Abstract
Sickle Cell Disease (SCD) is an inherited red cell disorder caused by the presence of the abnormal hemoglobin S (HbS) resulting from a single base substitution in the beta hemoglobin gene. SCD affects approximately 8 million people globally including 100,000 in the United States. HbS polymerizes under low oxygen conditions in the tissues to stiffen and distort red cells (sickling), that underly the 2 key features of the disease – recurrent acute vaso-occlusive crises and hemolytic anemia. The manifestations of SCD are multisystemic with progressive organ damage and premature death. Gene therapy and allogeneic hemopoietic cell transplantion offer potential cures but these are currently only available to few patients, even in well-resourced countries. Hydroxyurea remains the only proven effective pharmacological treatment. There is a huge unmet need to develop more oral drugs accessible to patients worldwide. Since the formation of abnormal HbS fibers initiates the pathology of SCD, understanding how they form and how they impact red cell membrane at high resolution is vital, as this could provide insights in new therapeutic strategies. Extensive research has been conducted ex vivo to solve the structure of the HbS polymer with only partial success. High resolution in situ data offers a direct physiological view on HbS polymers at near atomic resolution, however, it bears a number of technical challenges.

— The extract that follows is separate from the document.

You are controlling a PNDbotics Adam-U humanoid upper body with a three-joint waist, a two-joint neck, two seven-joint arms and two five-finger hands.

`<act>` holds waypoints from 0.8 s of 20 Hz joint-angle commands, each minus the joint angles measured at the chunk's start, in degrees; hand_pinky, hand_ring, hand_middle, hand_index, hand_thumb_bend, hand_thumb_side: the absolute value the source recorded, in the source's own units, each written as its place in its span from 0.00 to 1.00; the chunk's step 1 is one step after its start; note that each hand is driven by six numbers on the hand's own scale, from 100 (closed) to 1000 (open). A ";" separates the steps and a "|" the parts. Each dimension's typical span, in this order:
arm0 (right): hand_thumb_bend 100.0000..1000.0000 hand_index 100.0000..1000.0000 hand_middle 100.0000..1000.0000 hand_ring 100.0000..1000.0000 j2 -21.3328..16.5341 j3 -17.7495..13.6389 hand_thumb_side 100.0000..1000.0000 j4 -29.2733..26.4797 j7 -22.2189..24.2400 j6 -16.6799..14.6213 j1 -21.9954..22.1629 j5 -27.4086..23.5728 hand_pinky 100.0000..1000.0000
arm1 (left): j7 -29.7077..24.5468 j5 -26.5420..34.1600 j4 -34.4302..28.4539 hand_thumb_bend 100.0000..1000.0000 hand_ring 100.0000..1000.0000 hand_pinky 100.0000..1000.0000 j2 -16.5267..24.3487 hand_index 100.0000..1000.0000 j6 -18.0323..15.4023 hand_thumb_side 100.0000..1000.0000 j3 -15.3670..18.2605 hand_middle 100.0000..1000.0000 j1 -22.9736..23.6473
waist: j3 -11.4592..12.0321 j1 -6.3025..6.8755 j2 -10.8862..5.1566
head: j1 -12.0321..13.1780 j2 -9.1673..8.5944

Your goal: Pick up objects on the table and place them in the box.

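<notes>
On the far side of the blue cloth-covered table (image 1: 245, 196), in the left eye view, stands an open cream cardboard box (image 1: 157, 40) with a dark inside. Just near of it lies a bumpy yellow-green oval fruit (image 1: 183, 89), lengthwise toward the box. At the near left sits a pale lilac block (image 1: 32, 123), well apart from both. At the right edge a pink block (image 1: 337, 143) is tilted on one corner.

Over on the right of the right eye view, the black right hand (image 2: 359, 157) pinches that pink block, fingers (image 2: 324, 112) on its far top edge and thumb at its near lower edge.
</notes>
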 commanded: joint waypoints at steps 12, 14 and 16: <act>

Here, we established a cryogenic electron tomography (cryo-ET) pipeline to visualize, for the first time, the intracellular molecular organization of sickled red blood cells (RBCs) from patients with sickle cell disease (SCD; HbSS, HbF <10%) in situ. Using a custom-designed chamber for controlled deoxygenation, we induced sickling in leukodepleted RBCs and vitrified them under fully deoxygenated conditions, preserving their native ultrastructure. Cryo-focused ion beam milling coupled with scanning electron microscopy (cryo-FIB-SEM) was employed to prepare 100–150 nm-thick lamellae from intact vitrified sickled RBCs, maintaining spatial context and avoiding structural disruption. Targeted tomographic data collection was performed on a high-end Titan Krios transmission electron microscope under cryogenic conditions. 3D reconstructions revealed densely bundled HbS polymers, 20 nm in width and tightly aligned within the cytoplasm. The cytoplasm is generally devoid of organelles, with an exception of mitochondria, which we validated to be a mixture of functional and dysfunctional forms. Abnormal mitochondria retention in mature RBCs has also been reported in other haemolytic anemias. We then segmented HbS polymers to train a deep learning model (crYOLO) for automated particle detection, facilitating the extraction of ~20,000 subvolumes. Using subtomogram averaging approaches we obtained a preliminary reconstruction at 20 Å resolution that validates key features learnt from in vitro and in silico models. Ongoing efforts aim to enhance resolution and reveal the molecular architecture of HbS polymers within their native cellular environment to provide mechanistic insights into the pathological transformation underlying sickle cell disease. Efforts are also underway to characterize molecular architecture of the red cell cytoskeleton, retained mitochondria in sickle red cells and how small molecule interventional drugs disrupts formation of HbS fiber formation and impacts distortion of the red cell membrane.